The biological control agent Bacillus thuringiensis, also known as Bt, is a bacterial disease specific to Lepidopteran caterpillars. Bacillus thuringiensis israelensis, also known as Bti, and Bacillus sphaericus, which affect larval mosquitoes and some midges, have come into increasing use in recent times.

Bti and B. sphaericus are both naturally occurring soil bacteria registered as larvicides under the names Bactivec, Bacticide, Aquabac, Teknar, Vectobac, LarvX, and VectoLex CG. Typically in granular form, pellets are distributed on the surface of stagnant water locations. When the mosquito larvae ingest the bacteria, crystallized toxins are produced that destroy the digestive tract, resulting in death. These larvicides will last only a few weeks in water and pose no danger to humans, non-targeted animal species, or the environment when used according to directions.

==Chemical agents==
Methoprene is an insect growth regulator agent that interrupts the growth cycle of insect larvae, preventing them from developing beyond the pupa stage. MetaLarv and Altosid are products containing S-methoprene as the active ingredient. They are usually applied to larger bodies of water in the form of time-release formulations that can last from one to five months. Use of this larvicide does not pose an unreasonable health risks to humans or other wildlife, and it will not leach into the ground water supply. Methoprene is moderately toxic to some fish, shrimp, lobster, and crayfish, and highly toxic to some fish and freshwater invertebrates; it bioaccumulates in fish tissues.
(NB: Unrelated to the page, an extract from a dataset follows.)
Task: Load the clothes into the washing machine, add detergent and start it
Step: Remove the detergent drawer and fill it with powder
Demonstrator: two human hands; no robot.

Temephos, marketed as Abate and ProVect, is an organophosphate which prevents mosquito larvae from developing resistance to bacterial larvicides. Due to the small amount needed and the fast rate that temephos breaks down in water, this type of larvicide does not pose an unreasonable health risk to humans, but at large doses it can cause nausea or dizziness. Similarly, there is not a large risk to terrestrial species, but there is a toxic concern for non-targeted aquatic species. Therefore, temephos should be limited only to sites where less hazardous larvicides are ineffective and with intervals between applications.
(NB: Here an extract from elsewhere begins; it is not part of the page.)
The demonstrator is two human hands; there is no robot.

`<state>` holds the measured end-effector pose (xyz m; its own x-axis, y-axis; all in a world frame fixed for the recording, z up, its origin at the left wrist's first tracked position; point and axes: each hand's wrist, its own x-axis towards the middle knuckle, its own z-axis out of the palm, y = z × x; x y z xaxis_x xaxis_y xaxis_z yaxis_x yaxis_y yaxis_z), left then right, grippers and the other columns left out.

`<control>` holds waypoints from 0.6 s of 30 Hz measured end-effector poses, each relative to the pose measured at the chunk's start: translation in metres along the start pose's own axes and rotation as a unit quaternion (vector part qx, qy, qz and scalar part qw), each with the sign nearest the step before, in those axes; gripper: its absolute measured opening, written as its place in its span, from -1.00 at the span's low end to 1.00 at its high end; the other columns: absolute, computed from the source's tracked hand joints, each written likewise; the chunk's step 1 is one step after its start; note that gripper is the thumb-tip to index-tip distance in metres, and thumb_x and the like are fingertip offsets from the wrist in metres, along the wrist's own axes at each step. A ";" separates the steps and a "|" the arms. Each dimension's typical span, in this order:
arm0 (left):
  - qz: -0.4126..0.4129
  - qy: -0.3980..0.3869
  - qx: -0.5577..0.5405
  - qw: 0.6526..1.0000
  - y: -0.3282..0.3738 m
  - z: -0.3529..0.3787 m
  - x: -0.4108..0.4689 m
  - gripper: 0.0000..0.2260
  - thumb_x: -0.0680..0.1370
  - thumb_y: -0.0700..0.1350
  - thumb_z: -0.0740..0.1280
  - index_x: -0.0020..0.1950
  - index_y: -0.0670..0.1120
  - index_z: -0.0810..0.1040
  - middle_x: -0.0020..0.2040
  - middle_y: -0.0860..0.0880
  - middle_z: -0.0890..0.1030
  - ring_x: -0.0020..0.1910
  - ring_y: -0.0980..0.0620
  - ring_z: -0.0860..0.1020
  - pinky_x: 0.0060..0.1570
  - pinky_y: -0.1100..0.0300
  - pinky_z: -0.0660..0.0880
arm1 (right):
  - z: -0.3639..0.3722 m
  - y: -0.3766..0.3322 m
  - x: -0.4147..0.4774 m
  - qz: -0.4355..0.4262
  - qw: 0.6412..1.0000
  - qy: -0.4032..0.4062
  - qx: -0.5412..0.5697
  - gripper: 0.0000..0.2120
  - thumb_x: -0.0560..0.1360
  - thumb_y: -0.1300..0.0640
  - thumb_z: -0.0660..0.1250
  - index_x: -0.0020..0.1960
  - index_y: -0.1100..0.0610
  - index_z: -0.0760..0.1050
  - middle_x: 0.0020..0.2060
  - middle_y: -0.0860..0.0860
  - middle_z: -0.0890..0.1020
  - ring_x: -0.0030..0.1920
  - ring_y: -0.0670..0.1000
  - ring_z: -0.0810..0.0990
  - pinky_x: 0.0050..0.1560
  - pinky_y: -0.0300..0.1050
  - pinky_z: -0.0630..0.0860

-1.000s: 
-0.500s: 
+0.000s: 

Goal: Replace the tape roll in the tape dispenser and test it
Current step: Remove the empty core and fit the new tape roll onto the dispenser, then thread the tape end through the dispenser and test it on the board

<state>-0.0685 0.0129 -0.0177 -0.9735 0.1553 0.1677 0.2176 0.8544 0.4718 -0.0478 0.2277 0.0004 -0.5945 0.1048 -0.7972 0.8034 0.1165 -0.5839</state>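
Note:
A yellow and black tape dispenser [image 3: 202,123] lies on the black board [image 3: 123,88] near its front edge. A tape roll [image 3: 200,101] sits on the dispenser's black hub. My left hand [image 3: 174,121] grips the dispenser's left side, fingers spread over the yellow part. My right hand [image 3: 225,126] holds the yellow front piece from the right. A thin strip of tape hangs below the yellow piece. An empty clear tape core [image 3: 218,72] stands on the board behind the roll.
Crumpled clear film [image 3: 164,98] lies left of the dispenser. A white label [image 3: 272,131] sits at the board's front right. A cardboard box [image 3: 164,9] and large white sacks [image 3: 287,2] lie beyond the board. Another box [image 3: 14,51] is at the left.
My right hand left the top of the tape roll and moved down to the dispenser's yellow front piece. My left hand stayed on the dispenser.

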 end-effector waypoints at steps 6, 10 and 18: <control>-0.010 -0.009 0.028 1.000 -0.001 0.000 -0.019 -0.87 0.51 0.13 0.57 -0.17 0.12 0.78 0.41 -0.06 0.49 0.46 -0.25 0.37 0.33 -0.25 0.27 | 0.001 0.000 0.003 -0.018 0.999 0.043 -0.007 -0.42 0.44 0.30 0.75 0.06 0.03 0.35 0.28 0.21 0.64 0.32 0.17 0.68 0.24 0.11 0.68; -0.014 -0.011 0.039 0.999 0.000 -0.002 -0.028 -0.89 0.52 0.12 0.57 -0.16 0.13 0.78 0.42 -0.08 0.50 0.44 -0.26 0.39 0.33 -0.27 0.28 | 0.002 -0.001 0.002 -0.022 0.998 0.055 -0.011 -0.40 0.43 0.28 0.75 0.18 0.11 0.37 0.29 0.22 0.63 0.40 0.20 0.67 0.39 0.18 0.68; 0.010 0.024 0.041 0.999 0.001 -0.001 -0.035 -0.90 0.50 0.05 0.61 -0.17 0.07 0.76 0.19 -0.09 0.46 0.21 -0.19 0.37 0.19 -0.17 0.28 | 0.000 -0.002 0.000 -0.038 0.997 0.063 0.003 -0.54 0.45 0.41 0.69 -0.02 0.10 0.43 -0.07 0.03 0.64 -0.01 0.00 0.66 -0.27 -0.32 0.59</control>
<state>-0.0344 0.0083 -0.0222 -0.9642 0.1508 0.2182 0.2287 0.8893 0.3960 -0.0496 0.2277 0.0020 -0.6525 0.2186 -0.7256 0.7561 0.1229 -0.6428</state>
Copper is also known for its larvicidal properties, and has been tested in field settings to determine its effectiveness and practicality for mosquito control.

==Acoustic larvicide==
Sound energy transmitted into water at specific frequencies cause larvae air bladders to instantly rupture, severely damaging internal tissues causing death or latent effects prohibiting further maturity.

==Other techniques==
Larviciding techniques can also include the addition of surface films to standing water to suffocate mosquito larvae, or the genetic modification of plants so that they naturally produce a larvicide in plant tissues.
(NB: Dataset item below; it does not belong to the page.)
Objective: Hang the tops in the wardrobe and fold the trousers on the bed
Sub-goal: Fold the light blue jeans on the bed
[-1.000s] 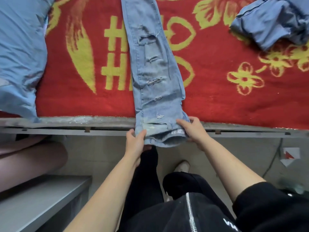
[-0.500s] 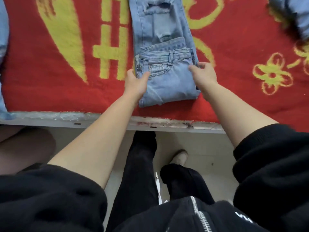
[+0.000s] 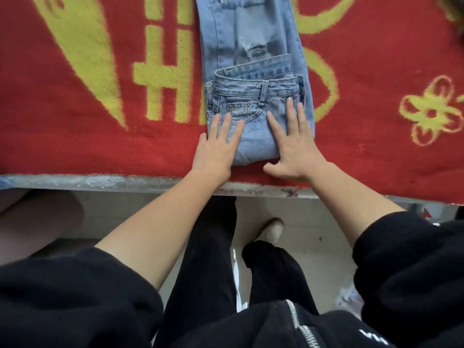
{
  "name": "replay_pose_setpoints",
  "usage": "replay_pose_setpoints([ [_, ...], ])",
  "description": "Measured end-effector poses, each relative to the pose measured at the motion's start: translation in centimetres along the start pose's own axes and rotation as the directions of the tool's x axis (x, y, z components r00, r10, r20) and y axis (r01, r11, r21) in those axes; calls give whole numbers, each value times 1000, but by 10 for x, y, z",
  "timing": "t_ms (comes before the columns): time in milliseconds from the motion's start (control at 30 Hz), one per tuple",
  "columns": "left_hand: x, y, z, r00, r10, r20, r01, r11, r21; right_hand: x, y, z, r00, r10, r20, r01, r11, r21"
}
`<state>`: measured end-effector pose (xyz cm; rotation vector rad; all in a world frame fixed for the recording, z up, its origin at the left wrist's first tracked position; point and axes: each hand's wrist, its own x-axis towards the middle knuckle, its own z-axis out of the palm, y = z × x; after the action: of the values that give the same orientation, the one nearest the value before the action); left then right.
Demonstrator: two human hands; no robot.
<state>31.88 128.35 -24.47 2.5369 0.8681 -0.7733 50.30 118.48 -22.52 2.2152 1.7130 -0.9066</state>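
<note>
Light blue ripped jeans [image 3: 253, 71] lie lengthwise on the bed's red blanket [image 3: 62, 136]. Their waist end is folded over onto the legs, with the waistband and a front pocket facing up. My left hand [image 3: 217, 146] lies flat on the left part of the folded section, fingers straight. Beside it, my right hand [image 3: 292, 144] presses flat on the right part, fingers spread and thumb out over the blanket. The far end of the jeans runs out of the top of the frame.
The blanket carries yellow characters and flower patterns. The bed's grey metal edge [image 3: 100, 180] runs across in front of me. Below it I see my black trousers, a shoe [image 3: 272, 229] on the pale floor, and a pinkish shape [image 3: 37, 219] at the left.
The waist end, held at the bed's edge a second ago, has been folded up onto the legs. Both hands have let go of its corners and now lie flat on the fold.
</note>
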Motion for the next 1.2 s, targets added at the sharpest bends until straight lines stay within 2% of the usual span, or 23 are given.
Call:
replay_pose_setpoints([
  [67,2,2,0,1000,-10,20,10,1000,-10,4,1,2,998,56,32,-51,988,-148],
  [133,4,6,-3,999,-16,45,16,1000,-12,6,-2,0,997,79,-4,-78,975,-206],
  [267,2,7,-20,998,-31,56,38,991,-127,2,-7,-8,992,129,-4,-129,987,-94],
  [367,-7,2,-37,1000,-2,27,6,983,-182,-5,-6,-21,996,88,-2,-88,994,-61],
  [533,-41,-8,-50,989,-61,135,97,955,-279,-31,-11,-35,999,18,-33,-18,1000,7],
  [733,-114,14,-32,961,-42,274,152,907,-392,-100,-21,-23,988,-68,136,62,997,46],
  [867,-140,22,-31,933,6,359,219,784,-581,-125,-20,-30,946,-109,306,59,984,170],
  [933,-137,17,-49,931,22,364,237,723,-649,-120,-12,-47,941,-138,310,65,970,236],
  [1000,-122,1,-70,942,-24,334,259,685,-681,-103,-2,-70,967,-102,236,11,933,359],
  [1100,-82,-32,-98,967,-189,171,248,548,-799,-59,11,-99,997,36,75,-71,831,552],
  [1200,-37,-58,-112,916,-392,81,201,274,-941,-7,16,-110,977,210,-14,-134,674,727],
])
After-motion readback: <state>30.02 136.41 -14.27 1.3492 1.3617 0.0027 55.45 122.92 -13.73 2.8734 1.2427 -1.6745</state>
Research on botanical oils has found neem oil to be larvicidal.

Larvicidal activity of neem oil (Azadirachta indica) formulation against mosquitoes. Median lethal concentration (LC50) of the formulation against Anopheles stephensi, Culex quinquefasciatus and Aedes aegypti was found to be 1.6, 1.8 and 1.7 ppm respectively. The formulation also showed 95.1% and 99.7% reduction of Aedes larvae on day 1 and day 2 respectively; thereafter 100% larval control was observed up to day 7.